— GOAL OF THE EXERCISE —
Only the lines from the one containing "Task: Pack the" to the end of the records should be given again, word for word and in full.

*** Opening INFORMATION ***

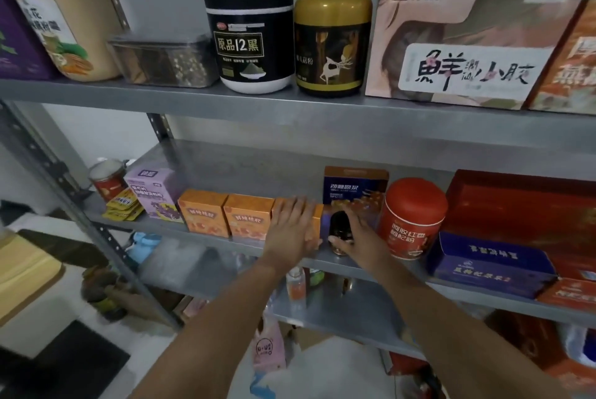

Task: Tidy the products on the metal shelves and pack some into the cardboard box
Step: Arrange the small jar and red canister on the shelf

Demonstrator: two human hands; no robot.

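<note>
Pressing left hand (292,231), fingers straight, flat against third orange box (318,219) on middle shelf (225,173). Gripping small dark bottle (339,227) in right hand (361,239), just beside that box.

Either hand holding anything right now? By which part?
Right hand grips the small dark bottle on the middle shelf, fingers round its right side, thumb low on the front. Left hand lies flat on an orange box, holding nothing.

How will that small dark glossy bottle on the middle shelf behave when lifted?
The small dark glossy bottle looks rigid and probably glass, so likely breakable and slick. It is narrow and upright, so a sideways nudge may tip it; the right hand wrapping it should steady it.
</note>
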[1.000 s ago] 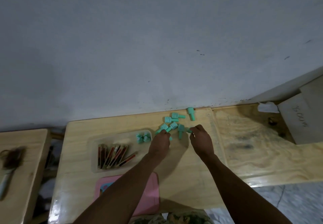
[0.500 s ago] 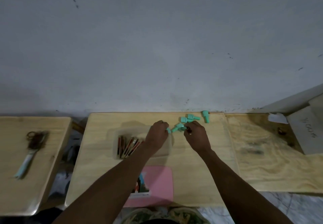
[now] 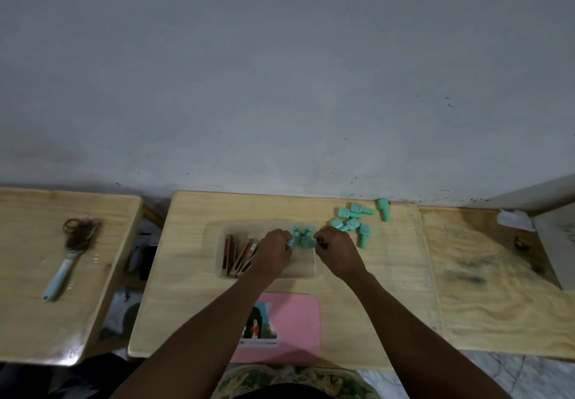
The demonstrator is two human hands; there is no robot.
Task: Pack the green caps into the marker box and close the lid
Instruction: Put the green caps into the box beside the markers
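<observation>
I see my left hand (image 3: 273, 247) and right hand (image 3: 337, 250), both curled, each pinching small green plastic caps (image 3: 300, 238) over the clear plastic marker box (image 3: 306, 269); no writing reads clearly.

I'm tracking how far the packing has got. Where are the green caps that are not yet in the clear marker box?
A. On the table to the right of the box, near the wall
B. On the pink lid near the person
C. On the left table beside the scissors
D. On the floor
A: the loose green caps lie on the wooden table just right of the clear marker box, while both hands work at caps inside it.
</observation>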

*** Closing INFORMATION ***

— OUTPUT BELOW —
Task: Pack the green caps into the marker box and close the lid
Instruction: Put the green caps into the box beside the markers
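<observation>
I see my left hand (image 3: 273, 247) and right hand (image 3: 337, 250), both curled, each pinching small green plastic caps (image 3: 300, 238) over the clear plastic marker box (image 3: 306, 269); no writing reads clearly.

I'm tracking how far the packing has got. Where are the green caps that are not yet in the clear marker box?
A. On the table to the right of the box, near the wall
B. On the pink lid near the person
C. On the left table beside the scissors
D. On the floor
A: the loose green caps lie on the wooden table just right of the clear marker box, while both hands work at caps inside it.
</observation>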

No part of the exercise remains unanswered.